These points would strike the stranger reading the book, and yet greater will be its effect on those that know of the character and life that has made Professor Peabody beloved of many generations of Harvard students.
Irving's Indian Sketches.1
Perhaps the wide difference in opinion concerning the character and wrongs of the Indian that exists between the humanitarian and his less charitable brother in the United States comes most strongly from the inability of each to take the other's standpoint, and understand the other's view. The former sees only the possibilities of the Indian character for better things, while the latter gets no farther than the practical knowledge of his ferocity and the treacherous bitterness of his revenge. The humanitarian considers the Indian as practically of the same disposition he was before the white man found him, and led him astray with the vices of Caucasian civilization. The Philistine refuses to believe that he was ever anything better than the degraded creature that he is today. The Philistinism, however, is of head rather than of heart, and as a rule stands open to conviction.
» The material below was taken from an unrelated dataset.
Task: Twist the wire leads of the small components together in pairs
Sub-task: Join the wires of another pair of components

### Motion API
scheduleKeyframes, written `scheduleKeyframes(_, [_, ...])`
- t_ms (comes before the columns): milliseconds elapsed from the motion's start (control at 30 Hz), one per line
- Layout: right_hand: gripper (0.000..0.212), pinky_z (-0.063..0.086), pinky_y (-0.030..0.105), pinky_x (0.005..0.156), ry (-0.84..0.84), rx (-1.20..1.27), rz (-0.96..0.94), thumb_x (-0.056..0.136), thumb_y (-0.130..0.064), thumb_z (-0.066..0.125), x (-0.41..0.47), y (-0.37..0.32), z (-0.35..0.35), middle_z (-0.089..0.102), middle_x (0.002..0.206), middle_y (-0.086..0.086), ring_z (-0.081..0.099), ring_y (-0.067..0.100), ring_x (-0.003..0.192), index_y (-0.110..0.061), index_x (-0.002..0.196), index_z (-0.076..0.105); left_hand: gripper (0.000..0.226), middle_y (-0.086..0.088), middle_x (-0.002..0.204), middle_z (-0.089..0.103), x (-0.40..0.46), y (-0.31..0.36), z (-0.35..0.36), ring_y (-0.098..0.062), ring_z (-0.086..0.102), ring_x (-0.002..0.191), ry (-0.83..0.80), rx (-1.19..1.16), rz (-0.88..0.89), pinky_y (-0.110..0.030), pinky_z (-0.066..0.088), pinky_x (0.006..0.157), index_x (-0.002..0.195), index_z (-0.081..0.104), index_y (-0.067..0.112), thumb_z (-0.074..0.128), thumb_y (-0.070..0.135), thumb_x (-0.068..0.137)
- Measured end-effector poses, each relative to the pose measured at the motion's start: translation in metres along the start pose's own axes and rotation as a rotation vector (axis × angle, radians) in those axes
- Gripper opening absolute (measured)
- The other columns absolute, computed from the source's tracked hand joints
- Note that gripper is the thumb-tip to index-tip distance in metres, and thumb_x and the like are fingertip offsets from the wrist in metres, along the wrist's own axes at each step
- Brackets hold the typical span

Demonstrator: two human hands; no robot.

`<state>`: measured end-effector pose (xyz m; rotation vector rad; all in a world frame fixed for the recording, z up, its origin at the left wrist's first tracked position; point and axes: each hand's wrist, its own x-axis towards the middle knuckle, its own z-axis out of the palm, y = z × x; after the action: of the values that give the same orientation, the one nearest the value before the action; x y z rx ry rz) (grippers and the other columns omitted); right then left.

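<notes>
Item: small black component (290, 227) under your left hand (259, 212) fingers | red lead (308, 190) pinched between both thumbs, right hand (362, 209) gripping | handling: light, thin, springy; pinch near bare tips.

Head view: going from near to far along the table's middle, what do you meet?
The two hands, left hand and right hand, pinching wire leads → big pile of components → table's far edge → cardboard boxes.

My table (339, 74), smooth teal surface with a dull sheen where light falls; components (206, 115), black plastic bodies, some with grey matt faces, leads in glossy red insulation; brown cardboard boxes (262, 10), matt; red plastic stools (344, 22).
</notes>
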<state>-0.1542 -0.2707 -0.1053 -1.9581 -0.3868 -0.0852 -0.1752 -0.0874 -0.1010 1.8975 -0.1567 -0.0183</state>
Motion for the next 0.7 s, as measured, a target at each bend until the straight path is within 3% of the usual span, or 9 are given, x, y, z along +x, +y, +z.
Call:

It is this desire to think well of the Indian that for more than fifty years has made popular the sketches of John Treat Irving, and which now makes necessary the printing of a new edition. Jotted down on the spot, during an expedition among the warlike tribes west of the Missouri, they give a singularly clear account of the manners and customs of the Otoe, Pawnee, and other tribes who, up to that time, had not mingled with the whites, and preserved intact their own peculiar customs and manners. It is the little details of Indian life — the peculiarities of their households, the every day customs and manners, the child-like barbarism of their tastes that make the book a valuable one. There is no straining after effect, and when a stirring scene is depicted or a sensational incident occurs, it is set forth with a simplicity of diction and an earnestness of manner that is at once charming and convincing of its truth. No attempt is made to gather the folk-lore of the nations, though several interesting legends and hero tales find a place between its covers. The greatest fault lies in its prolixity of scenic description and its repetition of the common peculiarities of the different tribes in the separate accounts of each.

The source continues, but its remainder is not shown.